Researchers use burn victims’ own cells to regrow skin up to 30 percent quicker

University of Toronto researchers are planning to give burn victims live stem cells from their own burned skin in an effort to speed up recovery and increase their chances of surviving fires and industrial accidents.

And they’re preparing to begin human trials by early 2019.

Saeid Amini-Nik and Marc Jeschke, researchers at the Faculty of Medicine, were the first to find live stem cells in the discarded dermis layer of the skin of burn victims, and to apply these cells for faster skin regrowth in animal models. They published their results in eBioMedicine.

Currently, physicians remove burned skin and discard it. They add a collagen dressing to the burned site, and hope the new skin regrows before the patient gets a fatal infection – a process that can take months.

“With cells added to the collagen, we expect the process of healing would be very fast – possibly days instead of weeks or months,” says Amini-Nik, an assistant professor in the department of laboratory medicine and pathobiology. “For burn patients, time is very important: With the open wound and the need to change dressings, their chance of infection is high, and sometimes they die of sepsis.

“Much faster healing would be a major step forward.”

Scientists have long attempted to use stem cells for burn healing, but always using cells from other people’s organs, such as umbilical cords. Rejection rates are high. Surgically removing undamaged skin or bone marrow stem cells is tough because the people most in danger of dying from their wounds are those who have burns covering more than half of their bodies, and are already at great risk of infection.

Until now, almost nobody thought of looking for viable cells in the burned skin itself, which is normally considered medical waste. When the U of T researchers began looking in the first pieces of discarded skin, they hoped to find even one living cell. They were exhilarated by the discovery of thousands of cells – in some cases up to one million cells.

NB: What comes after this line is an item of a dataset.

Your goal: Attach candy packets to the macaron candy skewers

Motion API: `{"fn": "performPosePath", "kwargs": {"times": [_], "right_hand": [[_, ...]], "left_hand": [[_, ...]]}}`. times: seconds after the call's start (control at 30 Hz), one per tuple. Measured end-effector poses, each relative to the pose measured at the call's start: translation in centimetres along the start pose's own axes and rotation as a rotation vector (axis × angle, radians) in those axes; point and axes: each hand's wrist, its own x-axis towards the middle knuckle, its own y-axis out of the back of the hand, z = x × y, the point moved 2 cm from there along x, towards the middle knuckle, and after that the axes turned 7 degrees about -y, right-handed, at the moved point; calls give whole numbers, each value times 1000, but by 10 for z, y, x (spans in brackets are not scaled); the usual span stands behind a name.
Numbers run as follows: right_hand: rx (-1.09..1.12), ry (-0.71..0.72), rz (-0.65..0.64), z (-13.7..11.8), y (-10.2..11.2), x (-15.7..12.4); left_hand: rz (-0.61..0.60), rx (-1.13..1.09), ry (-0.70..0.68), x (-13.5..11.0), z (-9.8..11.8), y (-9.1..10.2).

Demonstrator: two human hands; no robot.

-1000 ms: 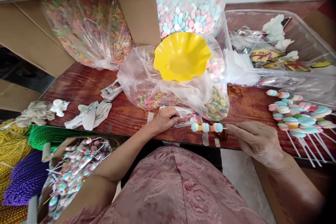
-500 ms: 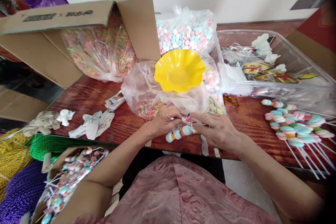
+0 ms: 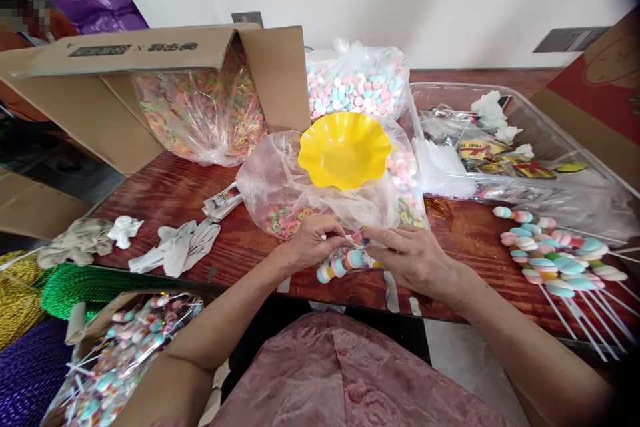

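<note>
Near the table's front edge, a marshmallow skewer (image 3: pixel 340 265) with blue, pink, white and yellow pieces lies between my hands. Clear plastic wrap seems to cover part of it. My left hand (image 3: pixel 317 241) has its thumb and fingers pinched at the plastic wrapper's upper edge. From the other side, my right hand (image 3: pixel 413 257) closes its fingertips on the wrapper beside a small red and blue printed piece (image 3: pixel 359 235). The right fingers hide the skewer's far end. Just behind the hands sits a yellow scalloped bowl (image 3: pixel 345 150) on plastic candy bags.
Finished-looking marshmallow skewers (image 3: pixel 565 250) are piled at the right. Behind them stands a clear bin (image 3: pixel 510 181) of packets. A cardboard box (image 3: pixel 277 77) holds a bag of candy rings (image 3: pixel 200 117). Gloves (image 3: pixel 175 247) lie left; a box of wrapped skewers (image 3: pixel 135 353) stands lower left.
The view has tilted slightly up, so the table things sit lower in the picture. Both hands stay at the wrapper, with the fingers shifted a little around the printed piece.
</note>
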Motion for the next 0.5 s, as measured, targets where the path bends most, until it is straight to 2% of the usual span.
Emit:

Next came the preclinical trial, in which they found that human stem cells added to the animals’ collagen dressing hastened skin regrowth by 30 per cent. There were no problems with rejection, and the cells – harvested from the collagen-rich dermal layer – seemed to create more natural skin. With human trials, they hope for even higher regrowth, since they will be using human cells on people.

“Because we’re using actual skin stem cells, and not from some other part of the body, we believe the quality of the skin will be better,” says Amini-Nik, who conducted the study at the Sunnybrook Research Institute where Jeschke is a principal clinical researcher. He is also a professor in the Faculty of Medicine.

“You want skin that stretches normally. In burn patients skin gets scarred and they have trouble moving joints because skin is not elastic.

“We also believe this will be better for quality of life: Itching and inability to sweat are big problems for burn patients. We believe if we use the stem cells from the very same organ, we’ll grow better skin.”

Using a patient’s own stem cells also won’t raise ethical issues, he says.